* Description of the task
Search the entries for the word "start" and copy each line that has it.

* Supplied records
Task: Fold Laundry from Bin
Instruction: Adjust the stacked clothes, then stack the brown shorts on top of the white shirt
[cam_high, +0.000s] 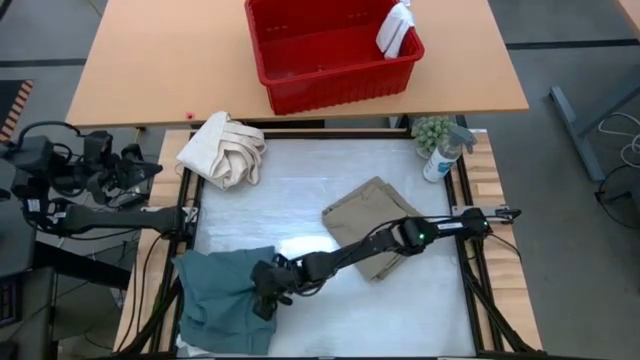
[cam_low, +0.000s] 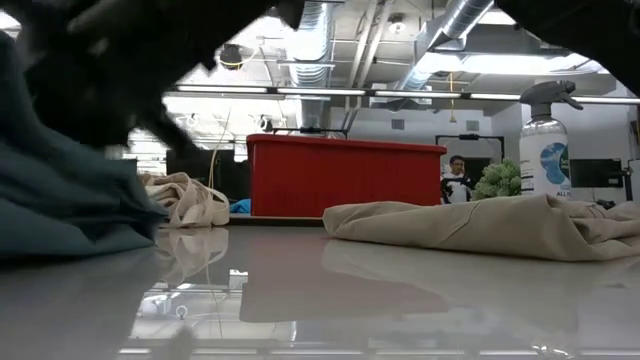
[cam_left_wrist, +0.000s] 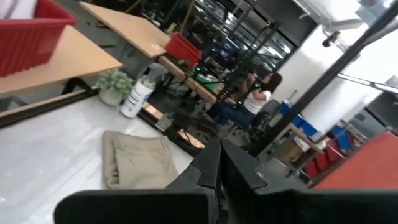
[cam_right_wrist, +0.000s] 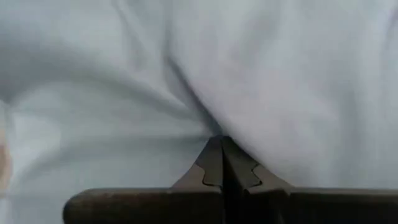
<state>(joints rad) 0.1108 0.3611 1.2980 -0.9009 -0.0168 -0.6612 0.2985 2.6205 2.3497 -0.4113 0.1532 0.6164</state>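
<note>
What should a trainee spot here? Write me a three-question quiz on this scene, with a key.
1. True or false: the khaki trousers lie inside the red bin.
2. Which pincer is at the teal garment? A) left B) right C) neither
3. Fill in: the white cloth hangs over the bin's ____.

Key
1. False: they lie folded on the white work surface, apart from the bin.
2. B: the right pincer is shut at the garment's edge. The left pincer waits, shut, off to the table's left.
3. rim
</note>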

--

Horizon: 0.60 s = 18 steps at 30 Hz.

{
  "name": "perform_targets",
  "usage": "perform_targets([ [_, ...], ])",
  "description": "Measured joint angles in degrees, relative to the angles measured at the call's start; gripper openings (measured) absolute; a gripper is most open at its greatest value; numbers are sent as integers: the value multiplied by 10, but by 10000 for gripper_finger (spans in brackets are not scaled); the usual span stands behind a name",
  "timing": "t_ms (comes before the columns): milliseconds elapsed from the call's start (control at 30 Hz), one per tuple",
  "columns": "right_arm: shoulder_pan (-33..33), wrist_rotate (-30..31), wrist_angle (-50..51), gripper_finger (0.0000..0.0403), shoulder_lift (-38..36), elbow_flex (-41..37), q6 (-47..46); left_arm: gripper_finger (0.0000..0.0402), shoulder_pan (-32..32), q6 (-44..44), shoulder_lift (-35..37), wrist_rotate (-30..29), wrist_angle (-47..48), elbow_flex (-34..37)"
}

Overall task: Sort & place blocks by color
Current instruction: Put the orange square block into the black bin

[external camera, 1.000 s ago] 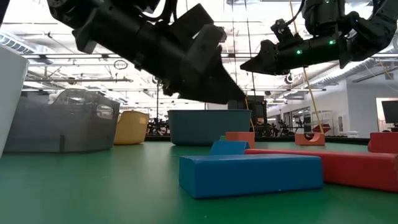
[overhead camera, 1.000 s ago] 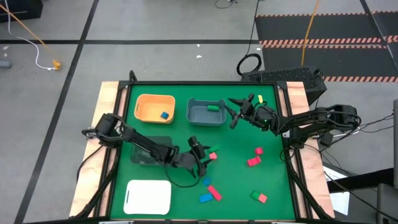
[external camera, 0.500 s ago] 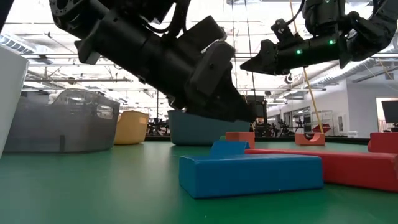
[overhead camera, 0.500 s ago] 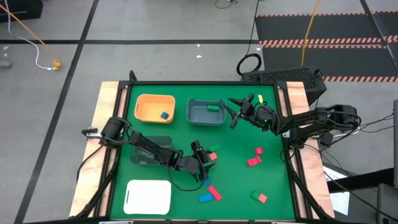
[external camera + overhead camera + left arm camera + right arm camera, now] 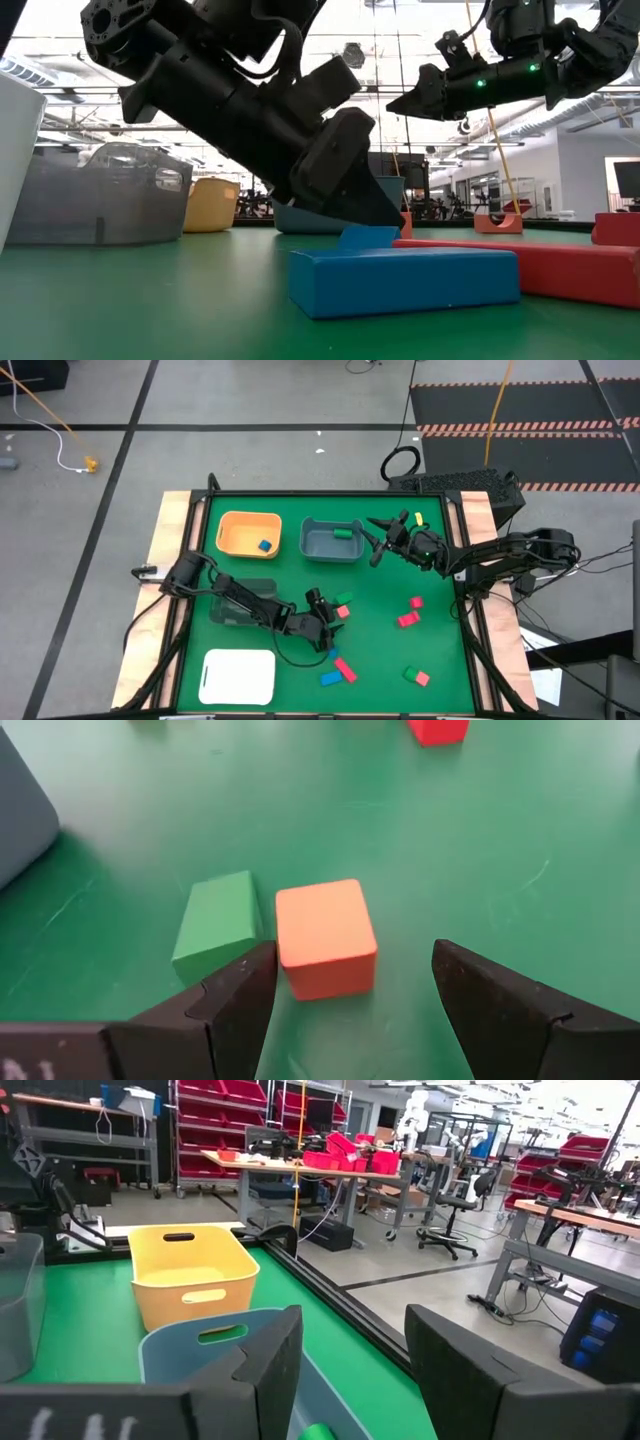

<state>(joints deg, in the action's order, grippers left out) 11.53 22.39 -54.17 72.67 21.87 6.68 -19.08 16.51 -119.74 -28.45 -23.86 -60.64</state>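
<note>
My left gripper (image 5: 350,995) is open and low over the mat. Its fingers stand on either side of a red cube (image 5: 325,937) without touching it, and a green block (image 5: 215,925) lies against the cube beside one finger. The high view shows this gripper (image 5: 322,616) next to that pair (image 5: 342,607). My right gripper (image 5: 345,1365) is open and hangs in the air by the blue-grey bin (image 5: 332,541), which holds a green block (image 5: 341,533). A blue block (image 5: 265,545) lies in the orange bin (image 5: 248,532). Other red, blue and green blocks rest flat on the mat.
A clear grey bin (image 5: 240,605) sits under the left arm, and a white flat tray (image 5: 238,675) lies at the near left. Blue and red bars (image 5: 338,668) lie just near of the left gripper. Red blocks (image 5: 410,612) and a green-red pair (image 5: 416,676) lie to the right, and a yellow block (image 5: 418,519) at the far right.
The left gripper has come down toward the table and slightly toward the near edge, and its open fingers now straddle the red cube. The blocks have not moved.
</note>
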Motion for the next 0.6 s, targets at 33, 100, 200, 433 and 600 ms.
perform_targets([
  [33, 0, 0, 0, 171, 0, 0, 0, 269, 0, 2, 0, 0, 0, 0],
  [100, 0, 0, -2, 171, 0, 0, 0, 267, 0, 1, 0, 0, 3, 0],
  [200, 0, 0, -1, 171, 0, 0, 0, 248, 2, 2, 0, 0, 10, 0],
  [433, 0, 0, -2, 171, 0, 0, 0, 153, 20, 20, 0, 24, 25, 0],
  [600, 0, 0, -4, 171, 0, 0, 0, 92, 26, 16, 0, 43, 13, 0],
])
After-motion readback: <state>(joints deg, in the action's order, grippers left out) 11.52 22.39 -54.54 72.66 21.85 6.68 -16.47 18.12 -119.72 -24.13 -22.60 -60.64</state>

* Written answer
  "description": "Measured joint angles in degrees, relative to the angles measured at the call's start; gripper openings (measured) absolute; a gripper is most open at its greatest value; numbers are sent as integers: the value multiplied by 10, but by 10000 for gripper_finger (spans in brackets are not scaled); the usual span stands behind a name",
  "timing": "t_ms (comes before the columns): milliseconds elapsed from the call's start (control at 30 Hz), one per tuple",

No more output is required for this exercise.